Despite negative perceptions about the pre-election phase, the process of polling went exceptionally smooth on July 25, with very few major violations of the law or rules reported. The movement of voters and the conduct of polling staff and polling agents was quite disciplined and orderly, and at least partly the credit can go to the presence of armed forces personnel both inside and outside the polling stations. Polling staff and security personnel — both police and military — were generally polite and helpful to the elderly and handicapped persons. Many polling stations witnessed long queues even before polling time which indicated the public’s zest to exercise their right to vote. Towards closing time, again queues formed and it appeared that many of these voters might not be able to vote before 6 pm. Both PML-N and PPP leaders demanded a one-hour extension in polling time which the ECP declined. However, it sent instructions to the presiding officers (POs) to not turn away the voters present even outside the polling station premises. Generally, this instruction seems to have been followed.

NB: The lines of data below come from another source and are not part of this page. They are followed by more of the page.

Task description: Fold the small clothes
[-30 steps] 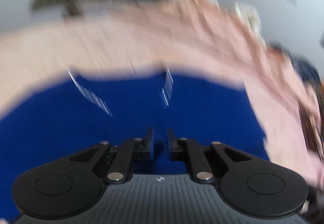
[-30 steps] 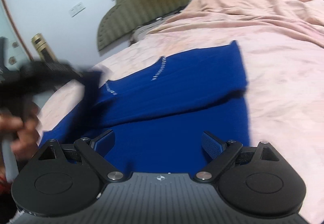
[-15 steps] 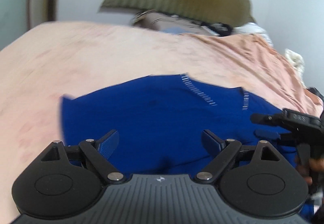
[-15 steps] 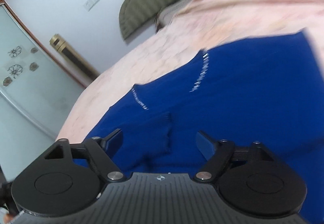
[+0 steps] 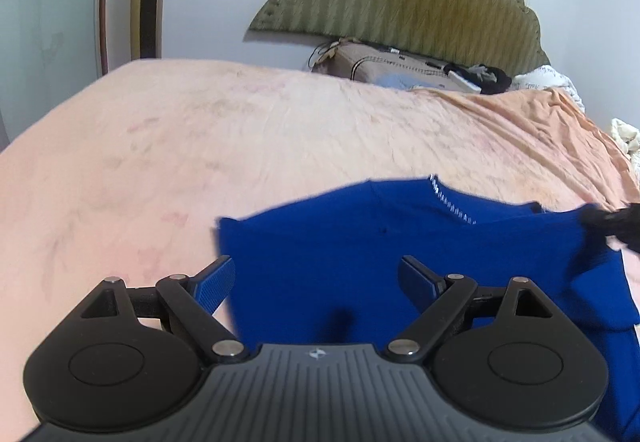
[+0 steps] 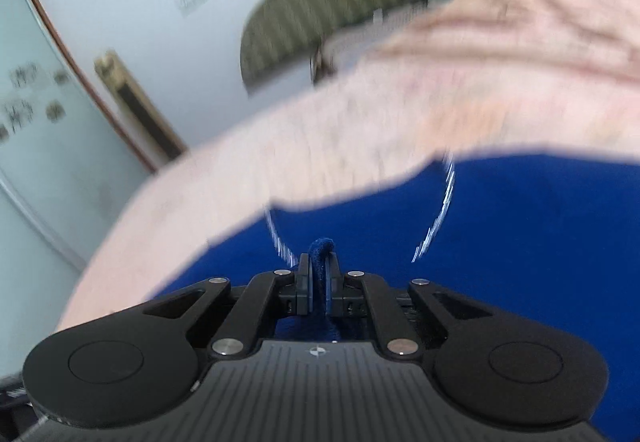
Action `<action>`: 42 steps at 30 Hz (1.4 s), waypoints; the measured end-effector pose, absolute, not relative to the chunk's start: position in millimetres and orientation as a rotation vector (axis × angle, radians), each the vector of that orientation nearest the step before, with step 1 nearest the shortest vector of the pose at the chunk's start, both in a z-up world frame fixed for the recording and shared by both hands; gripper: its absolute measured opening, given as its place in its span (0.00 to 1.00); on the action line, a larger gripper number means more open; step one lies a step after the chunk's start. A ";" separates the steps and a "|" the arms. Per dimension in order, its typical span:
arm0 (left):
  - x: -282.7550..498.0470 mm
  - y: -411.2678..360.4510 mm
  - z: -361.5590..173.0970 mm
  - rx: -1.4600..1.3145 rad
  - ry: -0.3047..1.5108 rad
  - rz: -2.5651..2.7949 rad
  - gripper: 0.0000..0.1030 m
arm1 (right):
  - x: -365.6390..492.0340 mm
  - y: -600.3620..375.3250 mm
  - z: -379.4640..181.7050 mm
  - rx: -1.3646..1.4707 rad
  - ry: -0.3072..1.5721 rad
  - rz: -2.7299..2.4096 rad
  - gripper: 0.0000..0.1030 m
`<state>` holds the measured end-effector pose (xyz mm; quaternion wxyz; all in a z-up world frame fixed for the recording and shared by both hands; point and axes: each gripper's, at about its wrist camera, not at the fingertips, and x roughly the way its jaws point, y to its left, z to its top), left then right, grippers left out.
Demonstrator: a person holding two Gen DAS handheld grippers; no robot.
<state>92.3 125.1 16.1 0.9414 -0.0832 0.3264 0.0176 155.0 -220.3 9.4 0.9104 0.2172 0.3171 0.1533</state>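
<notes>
Blue garment spread on pink bed; right tool pinched onto a fold of it at 6 o'clock; left tool spread wide above it, gripping nothing.

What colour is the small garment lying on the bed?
Deep blue garment with a short white-flecked trim line; clearest in the left wrist view.

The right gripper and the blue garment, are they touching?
Touching: the right wrist view shows the right gripper shut on a fold of the blue garment.
</notes>
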 end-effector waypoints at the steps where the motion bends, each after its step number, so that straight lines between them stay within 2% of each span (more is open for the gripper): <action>1: 96.9 122.6 17.5 -0.161 0.659 0.040 0.87 | 151.1 -227.9 18.4 0.427 0.623 0.292 0.09; 7: 120.9 112.7 12.0 -0.170 0.685 0.046 0.87 | 139.9 -280.8 41.3 0.346 0.570 0.127 0.09; 15: 145.8 93.0 -4.5 -0.113 0.726 0.052 0.87 | 134.3 -344.6 -2.4 0.423 0.657 -0.004 0.09; 22: 158.6 82.1 -22.0 -0.011 0.773 0.106 0.87 | 132.3 -351.7 -22.1 0.417 0.696 -0.037 0.10; 25: 149.9 81.2 -17.9 0.010 0.779 0.130 0.87 | 131.5 -353.0 -26.1 0.412 0.705 -0.082 0.27; 28: 136.2 70.1 -10.8 0.069 0.715 0.111 0.87 | 110.5 -348.8 -10.3 0.409 0.606 -0.095 0.33; 31: 144.2 56.2 -22.3 0.189 0.752 0.146 0.87 | 106.5 -333.6 -8.6 0.394 0.629 0.036 0.51; 34: 131.3 59.4 -17.5 0.124 0.751 0.141 0.87 | 119.5 -319.4 -27.7 0.333 0.748 0.040 0.50; 36: 115.8 61.3 -11.3 0.084 0.720 0.092 0.87 | 115.6 -317.8 -32.3 0.295 0.754 -0.041 0.50; 37: 113.4 59.7 -12.6 0.103 0.719 0.090 0.87 | 110.0 -317.6 -28.4 0.294 0.734 -0.050 0.52; 41: 118.5 64.1 -31.7 0.148 0.808 0.151 0.87 | 78.7 -310.7 -13.7 0.286 0.662 0.000 0.74; 42: 113.7 69.2 -29.6 0.104 0.810 0.133 0.87 | 72.4 -308.5 -16.4 0.280 0.672 0.013 0.74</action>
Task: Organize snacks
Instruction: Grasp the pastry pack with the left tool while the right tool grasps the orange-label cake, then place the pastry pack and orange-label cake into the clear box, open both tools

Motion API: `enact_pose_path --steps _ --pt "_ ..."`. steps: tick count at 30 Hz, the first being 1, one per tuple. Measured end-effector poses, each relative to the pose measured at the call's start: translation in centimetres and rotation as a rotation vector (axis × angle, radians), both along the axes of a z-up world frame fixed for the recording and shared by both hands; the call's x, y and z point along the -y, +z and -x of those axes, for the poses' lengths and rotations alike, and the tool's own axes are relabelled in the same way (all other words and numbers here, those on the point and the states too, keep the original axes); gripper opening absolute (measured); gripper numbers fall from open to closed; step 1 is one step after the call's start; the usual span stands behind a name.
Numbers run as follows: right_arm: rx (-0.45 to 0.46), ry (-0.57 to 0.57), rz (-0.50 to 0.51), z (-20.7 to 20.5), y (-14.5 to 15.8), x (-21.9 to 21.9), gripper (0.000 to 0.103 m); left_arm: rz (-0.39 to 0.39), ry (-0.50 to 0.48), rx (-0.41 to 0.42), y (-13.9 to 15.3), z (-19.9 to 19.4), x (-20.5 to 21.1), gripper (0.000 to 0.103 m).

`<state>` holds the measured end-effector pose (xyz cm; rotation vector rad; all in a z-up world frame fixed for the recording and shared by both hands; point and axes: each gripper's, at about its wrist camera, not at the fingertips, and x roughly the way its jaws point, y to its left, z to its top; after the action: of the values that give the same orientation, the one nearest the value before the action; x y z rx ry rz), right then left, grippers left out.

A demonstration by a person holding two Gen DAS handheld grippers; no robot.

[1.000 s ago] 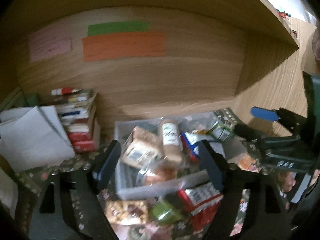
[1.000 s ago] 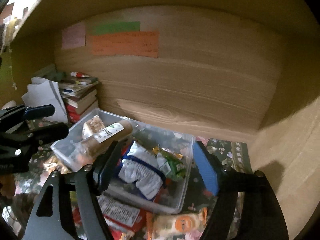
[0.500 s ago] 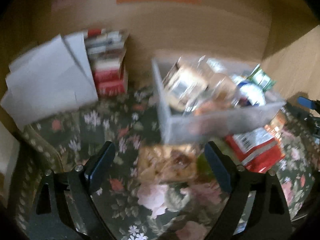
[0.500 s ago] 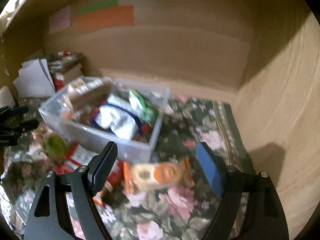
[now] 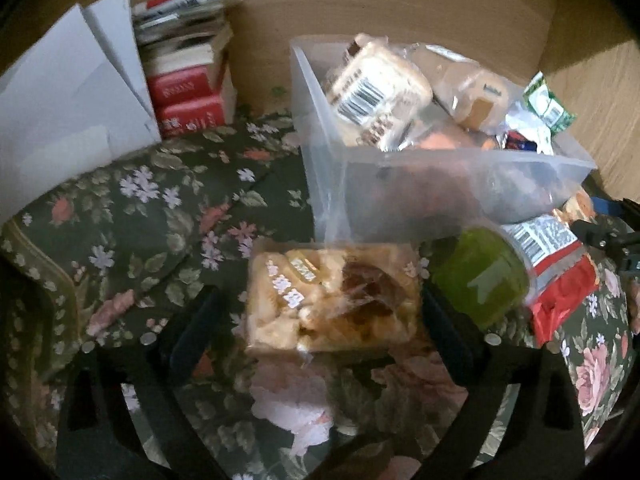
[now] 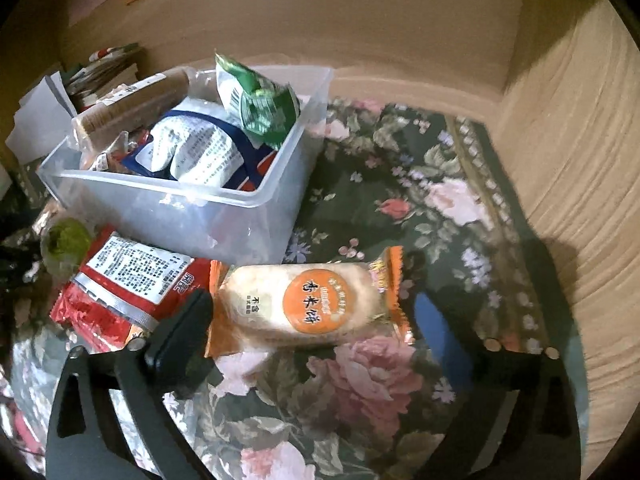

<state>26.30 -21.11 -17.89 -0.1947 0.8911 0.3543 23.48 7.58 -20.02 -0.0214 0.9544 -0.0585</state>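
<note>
On a dark floral cloth (image 6: 420, 168) inside a wooden alcove, a clear plastic bin (image 6: 256, 200) sat partly filled with snacks. Within it lay a white and blue packet (image 6: 200, 152), a green packet (image 6: 260, 100) leaning against the bin's right wall, and a long sleeve of brown biscuits (image 6: 132, 100) along the far left side. From the left wrist view, a wrapped pastry with a barcode label (image 5: 372, 88) rested high at the bin's near corner.

Several snacks lay loose on the cloth in front of the bin. A rice cracker pack with orange ends (image 6: 308, 300) lay crosswise between the fingers of the right gripper (image 6: 316, 328), whose jaws were spread wide on either side of it; whether the left finger touched the wrapper's end could not be told. Just left of it lay a red packet with a white printed label (image 6: 128, 280), and beyond that a green round snack (image 6: 68, 240) in clear wrap.

The left gripper (image 5: 316, 324) had its jaws spread as well, with a clear bag of pale, crumbly pastry (image 5: 332, 300) lying between the fingers, not pinched. The green round snack sat just to the right of this bag, touching the red packet.

To the left of the bin, against the back wall, stood a stack of books (image 5: 188, 76) with red spines at the bottom, and white folded paper (image 5: 68, 92) leaned beside them.
</note>
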Motion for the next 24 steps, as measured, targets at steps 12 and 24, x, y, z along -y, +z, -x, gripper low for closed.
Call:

The complaints of the political parties need to be seriously investigated.
Despite the presence of military personnel inside and outside the polling stations, the occasional visit of their officers to polling stations and filming and photographing by the ISPR crew, apparently, there was no incident where military personnel gave any unlawful instruction to the polling staff.
The extreme hot and humid weather made it very difficult for the polling staff to perform their duties comfortably. The rooms where polling activity was conducted became extremely stuffy and warm. Voters staying there for even 10 to 15 minutes would felt extremely exhausted. It is highly commendable that the polling staff, both men and women, and security staff in their thick uniforms spent more than 12 hours in such conditions. There were media reports of some polling staff fainting, even dying, of suffocation and hot weather.
Counting of the votes is the second, critical stage of polling day activities and the law requires that it should be carried out in the presence of candidates or their agents. At the end of counting, the presiding officer completes Form 45-Result of the Count and Form 46-Ballot Paper Account, affixes his and a senior assistant presiding officer’s signatures and thumb impressions and asks candidates present or their agents to sign the forms. A copy of the completed, signed and stamped Forms 45 and 46 is required to be given to each candidate or his agent and another copy is to be affixed at a prominent place in the polling station for public knowledge. Many political parties and their candidates have complained that their polling agents were turned out at the time of counting and that they were not given a copy of Forms 45 and 46. The ECP has contradicted these allegations and has asked political parties and candidates to provide it with evidence so that appropriate action may be taken. Since almost all political parties have voiced these complaints, these need to be seriously investigated.
The next stage is the transmission of election results from each polling station to the respective returning officers. It is here that all hell seems to have broken loose. Some problems have even been acknowledged by the ECP. The smartphone-based new Result Transmission System, reportedly prepared by Nadra for ECP, apparently collapsed soon after it was put to use. It seems that the system had not been adequately tested. The problem was not just limited to the breakdown of the RTS; reportedly, many presiding officers inexplicably turned up very late at the ROs’ offices to submit the original Forms 45 and 46 leading to suspicion that they were being pressured to change the result count. Only a thorough investigation and forensic audit of Forms 45 can determine the exact issues.
The fourth stage relates to the consolidation of results of each constituency by the respective ROs on the basis of the Forms 45 received from the POs. Each RO was provided a laptop, two IT personnel and a computer-based application for processing the results through a Result Management System (which was developed in-house by the ECP). Reportedly, the RMS worked fine but since Form 45 came in late, the consolidation of results through RMS was slow. The RMS was supposed to generate Form 47-Provisional Consolidated Statement of Results of the Count and Form 48-Consolidated Statement of the Results of the Count furnished by the POs.
The last stage of the polling day was the transmission of results from the ROs to the ECP. Since ECP has taken almost 48 hours to declaring about 99 per cent of the results, it is not clear exactly which stage of the election day proceedings suffered from problems. As stated earlier, only a thorough investigation can identify the actual problem, fix responsibility and, above all, allay the suspicions of political parties, candidates and the public in general.